Avgeek Alert: What´s the Deal with Falcons at Airports?


Birds and aircraft share the skies, of course – and regrettably, sometimes they run into each other, a phenomenon which is known as birdstrikes – and which rarely end well for the birds. But aircraft and birds also come together on the ground at some airports, which are guarded by falcons – a family of avian uniquely suited to this task.


Why Airports Are  for the Birds

There are two factors at airports which are important for the topic at hand: availability of food and shelter and an abundance of calm, undisturbed space. Both encourage birds and other types of fauna to seek to establish their territories and nesting areas there. And then a  dilemma arises, because the settlement of birds (including the likes of crows, seagulls, and pigeons) can generate air safety problems such as head-on collision, birds ingested into aircraft turbines. And although the possibilities are very slim and a collision does not usually represent a serious problem, a bird getting into a turbine can. So since the dawn of aviation different measures have been implemented to avoid these problems.

Some of these measures include using chemical and organic repellents; habitat management; trapping and removal of wildlife; and even pyrotechnics to scare them off. But there is one that has been used for decades and furthermore is respectful of the environment: the use of falcons.

Birds of Prey Scare Them Away

Birds of the genus Falco, including some 40 species, are daytime predators which thanks to their sharp talons and beaks along with their immense aerial speed  and agility – there are some species which can attain close to a breathtaking 400 kilometers (249 miles) per hour – hunt and feed on their prey in mid-flight and feed on them.

So complements of falcons is deployed at many airports to ward off other birds – they don´t even have to hunt them, because the simple presence of falcons is enough to frighten off any potential prey. Of course, they need training and control methods to ensure that their own flying is compatible with aircraft traffic as well as to enhance their ability to ward off other birds.

And that’s where “animal control technician” come in. These are professional specialized in falcon training as well as bird identification and trapping along with other techniques. These are not the traditional falconers of history and culture, who have used falcons for hunting dating back thousands of years. Now, in training falcons to watch the skies and controlling their flight behaviour in and near airports, their extraordinarily delicate and precise traditional techniques are adapted to the modern world and complemented by new technology such as GPS tracking systems). Different flight modalities for the falcons include marking, dispersion, and high flights.

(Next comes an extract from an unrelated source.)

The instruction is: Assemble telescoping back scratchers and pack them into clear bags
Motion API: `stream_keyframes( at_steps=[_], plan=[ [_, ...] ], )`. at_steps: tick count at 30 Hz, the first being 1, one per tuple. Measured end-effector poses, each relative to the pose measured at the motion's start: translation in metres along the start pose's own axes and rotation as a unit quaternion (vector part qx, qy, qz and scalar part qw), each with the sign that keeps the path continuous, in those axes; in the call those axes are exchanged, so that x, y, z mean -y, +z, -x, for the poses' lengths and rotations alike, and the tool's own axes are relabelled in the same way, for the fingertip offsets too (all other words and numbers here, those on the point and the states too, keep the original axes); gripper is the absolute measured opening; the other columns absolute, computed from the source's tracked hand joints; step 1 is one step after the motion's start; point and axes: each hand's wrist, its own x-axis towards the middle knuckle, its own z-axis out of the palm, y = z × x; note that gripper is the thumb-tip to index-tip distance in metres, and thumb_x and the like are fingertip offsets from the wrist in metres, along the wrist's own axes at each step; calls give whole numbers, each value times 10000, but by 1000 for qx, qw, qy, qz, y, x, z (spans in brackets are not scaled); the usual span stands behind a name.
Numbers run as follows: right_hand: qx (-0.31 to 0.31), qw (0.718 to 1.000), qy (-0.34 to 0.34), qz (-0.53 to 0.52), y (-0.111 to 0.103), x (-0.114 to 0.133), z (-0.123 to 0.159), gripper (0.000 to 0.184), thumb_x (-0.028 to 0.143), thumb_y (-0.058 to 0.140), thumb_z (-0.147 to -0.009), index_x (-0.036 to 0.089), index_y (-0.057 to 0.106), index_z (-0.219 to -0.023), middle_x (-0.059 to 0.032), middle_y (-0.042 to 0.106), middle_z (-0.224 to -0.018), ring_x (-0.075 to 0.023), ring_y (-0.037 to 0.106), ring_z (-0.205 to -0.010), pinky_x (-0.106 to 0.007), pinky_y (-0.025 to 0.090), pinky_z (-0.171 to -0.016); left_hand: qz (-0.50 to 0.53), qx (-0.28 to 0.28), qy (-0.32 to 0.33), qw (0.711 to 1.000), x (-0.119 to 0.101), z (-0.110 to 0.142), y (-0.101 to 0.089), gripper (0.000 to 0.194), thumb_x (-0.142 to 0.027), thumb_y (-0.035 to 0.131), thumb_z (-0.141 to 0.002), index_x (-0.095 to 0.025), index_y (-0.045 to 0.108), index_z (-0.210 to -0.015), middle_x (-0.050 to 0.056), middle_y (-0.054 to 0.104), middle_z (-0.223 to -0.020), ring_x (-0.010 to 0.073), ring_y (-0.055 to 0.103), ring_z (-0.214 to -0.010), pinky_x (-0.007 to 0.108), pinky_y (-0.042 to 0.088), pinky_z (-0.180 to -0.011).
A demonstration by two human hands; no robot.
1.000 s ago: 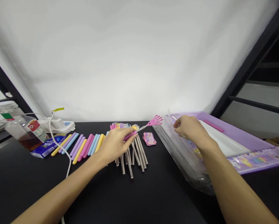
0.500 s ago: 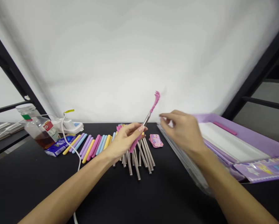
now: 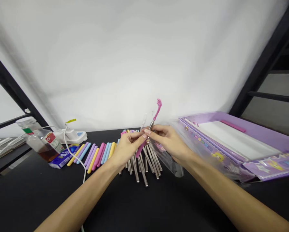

Which Types of Falcons Are Best Suited to Airport Duty?

More than 300 species belong to the order of raptors known as falconiforms, including buzzards, condors, eagles, hawks, and vultures. Of these, 40 are of the genus Falco, which includes gyrfalcon (the largest, at 65 centimetres/26 inches in length), the peregrine, the saker, the woolly falcon, and various types of kestrel). There are also other types of falcons that are the product of hybridisation between some of these. And it should be noted that different types of falcons are deployed to different airports depending on the types of other birds involved, and their size.


The Use of Airport Falcons in Spain

As in many countries, the domestication and use of falcons in Spain dates back to the Middle Ages. But this particular use of these birds is only just over a half century old. One of Spain’s pioneering naturalists – and who was also a falconer – was one Félix Rodríguez de la Fuente, a Spanish David Attenborough, Jeff Corwin, or Marlin Perkins whose narrated a documentary series  El Hombre y la Tierra (Man and the Earth) on Spain’s airwaves from 1974 to 1981 and showed animals in their natural habitats, delighting nature-minded children and adults alike. Before that series, in 1968, De la Fuente suggested using falcons at the U.S. Air Force‘s base in Torrejón de Ardoz outside Madrid to expel bustards, which tended to collide with fighter planes both during landing and takeoff. Its success was such that this technique was brought first to Madrid’s Barajas Airport and later to practically all the rest of the country’s airfields.